WHAT NEEDS TO BE DONE ::
Repeat all of the data below word for word, keeping no images.

DATASET EXTRACT ::
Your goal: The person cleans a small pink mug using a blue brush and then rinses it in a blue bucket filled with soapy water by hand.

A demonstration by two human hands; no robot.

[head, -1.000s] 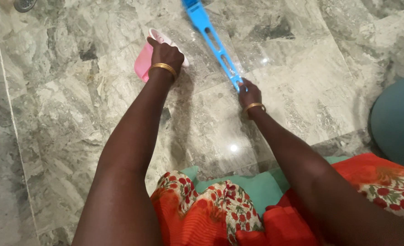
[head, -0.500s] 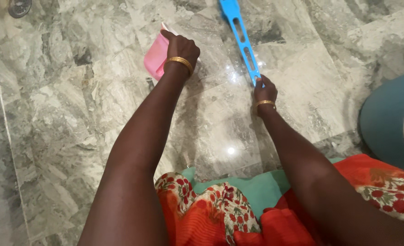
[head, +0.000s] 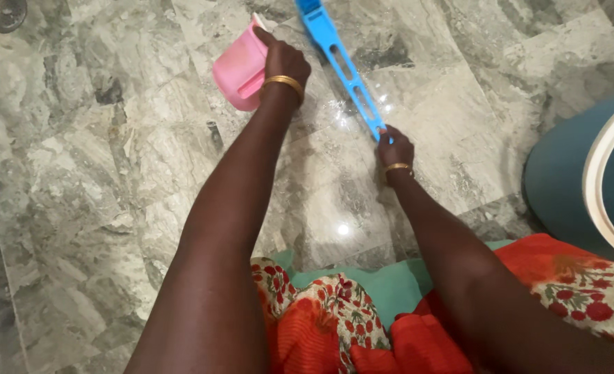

THE COMPLETED TASK ::
Your goal: The person cleans a small pink mug using a blue brush and then rinses it in a blue bucket filled with soapy water by hand.

A demonstration by two human hands; no robot.

[head, -1.000s] 
[head, -0.500s] 
[head, +0.000s] 

This exercise requires no further output.